Aída, entre atônita e encantada, procurou na carteira uma cédula que pudesse oferecer, mas nada parecia valioso o suficiente para pagar aquele momento, aquele encontro suspenso no vento. As árvores dançavam à beira do rio e Aída teve vontade de sair do carro e puxar a moça para andarem de mãos dadas, esquecendo todos os seus compromissos. Desejou mais do que tudo sentar ao seu lado para que pudessem conversar, se conhecer. Queria descobrir o que estava por trás daquela miragem, ainda que tal desejo não fizesse o menor sentido.
Logo Aída, que tinha fama de ser extremamente racional e antiquada, se via agora, daquela forma, perdidamente enlevada pela desconhecida. Foi quando outro desejo a tomou: precisava ver os olhos da moça e esta, como se lesse seus pensamentos, subitamente ergueu os óculos, prendendo os cabelos com eles, como se fossem uma tiara.
Aquele olhar jamais seria esquecido por Aída e a expectadora soube imediatamente disto. Os olhos da jovem eram verdes e intensos, seguros e doces, profundos e inquisitivos. Um misto de impressões emergia daquela íris, onde dormitavam submersos traços minúsculos e negros, todos capazes de intrigar e enfeitiçar ainda mais a motorista.
Entre o espaço mesquinho do vidro, Aída estendeu uma cédula de vinte reais e, pela primeira vez, ouviu a voz da miragem que, mansamente e com sotaque sulista, lhe disse:
– Obrigada.
Sem se conter, Aída comentou, olhando fixamente nos olhos verdes que a fitavam:
– Linda a sua arte.
Não era preciso nada além de ouvir a frase para perceber que Aída não se referia apenas aos malabares, mas sim à malabarista. A artista, porém, não pôde escutar. Estava com fones nos ouvidos. Mozart tocava alto enquanto Aída tentava conquista-la. E assim, alheia ao que despertara, a jovem deu as costas e partiu, com os quadris bem feitos e o andar de quem pisa em terreno próprio.
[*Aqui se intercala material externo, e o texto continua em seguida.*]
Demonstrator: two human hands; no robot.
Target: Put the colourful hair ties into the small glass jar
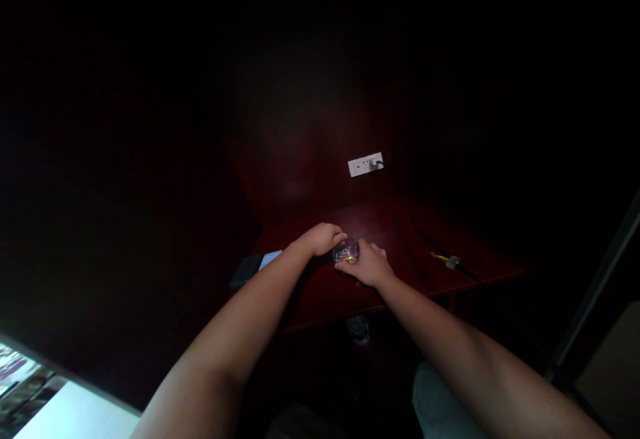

Tudo isso se passou em segundos que pareceram se estender no tempo. Nesse mesmo interstício, Aída fez uma volta ao mundo, revirando sua própria vida.
Liberdade. Palavra forte e tão desejada. Era tudo o que Aída havia almejado durante muitos anos. Lembrou-se de quando morava com os pais e tudo o que queria era não ter horários para chegar em casa. Jurara para si mesma que, um dia, quando morasse sozinha e pagasse suas contas, jamais colocaria um relógio no pulso. A vida e suas ironias.
Agora era rica, uma grande empresária, morava num luxuoso apartamento na Avenida Beira Rio, mas, ao contrário do que havia prometido, não se livrara dos relógios. Ao contrário: colecionava relógios, sempre os mais caros. E por falar neles, estava absolutamente atrasada!
Arrancou com seu Audi preto rumo aos seus inúmeros e inadiáveis compromissos. O dia estava apenas começando e já se sentia cansada. Antes de virar a esquina, porém, olhou pelo retrovisor e despediu-se da mulher-miragem. Aquela sim, ao contrário de si, certamente era capaz de viver, de modo pleno, a tão clamada liberdade.